[TASK TO COMPLETE] Reproduce every entry exactly as given.

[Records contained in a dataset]
Start of Block

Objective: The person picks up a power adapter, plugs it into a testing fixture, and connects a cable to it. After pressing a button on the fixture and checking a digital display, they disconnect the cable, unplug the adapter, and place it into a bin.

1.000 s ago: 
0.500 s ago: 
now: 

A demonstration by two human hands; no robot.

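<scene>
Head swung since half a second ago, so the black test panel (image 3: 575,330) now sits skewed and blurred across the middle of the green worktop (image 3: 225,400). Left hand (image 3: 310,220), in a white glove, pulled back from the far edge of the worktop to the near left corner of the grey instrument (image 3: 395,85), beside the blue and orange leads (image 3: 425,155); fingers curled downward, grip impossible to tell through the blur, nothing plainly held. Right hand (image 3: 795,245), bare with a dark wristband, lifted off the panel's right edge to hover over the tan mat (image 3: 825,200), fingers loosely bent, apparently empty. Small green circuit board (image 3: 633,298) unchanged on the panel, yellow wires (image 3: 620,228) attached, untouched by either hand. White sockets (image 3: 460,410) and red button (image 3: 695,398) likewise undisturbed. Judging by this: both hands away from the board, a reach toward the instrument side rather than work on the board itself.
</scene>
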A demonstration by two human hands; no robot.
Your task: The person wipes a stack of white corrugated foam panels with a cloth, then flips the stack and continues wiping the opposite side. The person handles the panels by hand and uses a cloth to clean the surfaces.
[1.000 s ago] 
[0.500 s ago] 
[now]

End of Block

[TASK OUTPUT]
Objective: The person picks up a power adapter, plugs it into a testing fixture, and connects a cable to it. After pressing a button on the fixture and checking a digital display, they disconnect the cable, unplug the adapter, and place it into a bin.

1.000 s ago: 
0.500 s ago: 
now: 

A demonstration by two human hands; no robot.

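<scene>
Head swung since half a second ago, so the black test panel (image 3: 575,330) now sits skewed and blurred across the middle of the green worktop (image 3: 225,400). Left hand (image 3: 310,220), in a white glove, pulled back from the far edge of the worktop to the near left corner of the grey instrument (image 3: 395,85), beside the blue and orange leads (image 3: 425,155); fingers curled downward, grip impossible to tell through the blur, nothing plainly held. Right hand (image 3: 795,245), bare with a dark wristband, lifted off the panel's right edge to hover over the tan mat (image 3: 825,200), fingers loosely bent, apparently empty. Small green circuit board (image 3: 633,298) unchanged on the panel, yellow wires (image 3: 620,228) attached, untouched by either hand. White sockets (image 3: 460,410) and red button (image 3: 695,398) likewise undisturbed. Judging by this: both hands away from the board, a reach toward the instrument side rather than work on the board itself.
</scene>
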A demonstration by two human hands; no robot.
Your task: The person wipes a stack of white corrugated foam panels with a cloth, then flips the stack and continues wiping the opposite side. The person handles the panels by hand and uses a cloth to clean the surfaces.
[1.000 s ago] 
[0.500 s ago] 
[now]

There is nothing more to this exercise.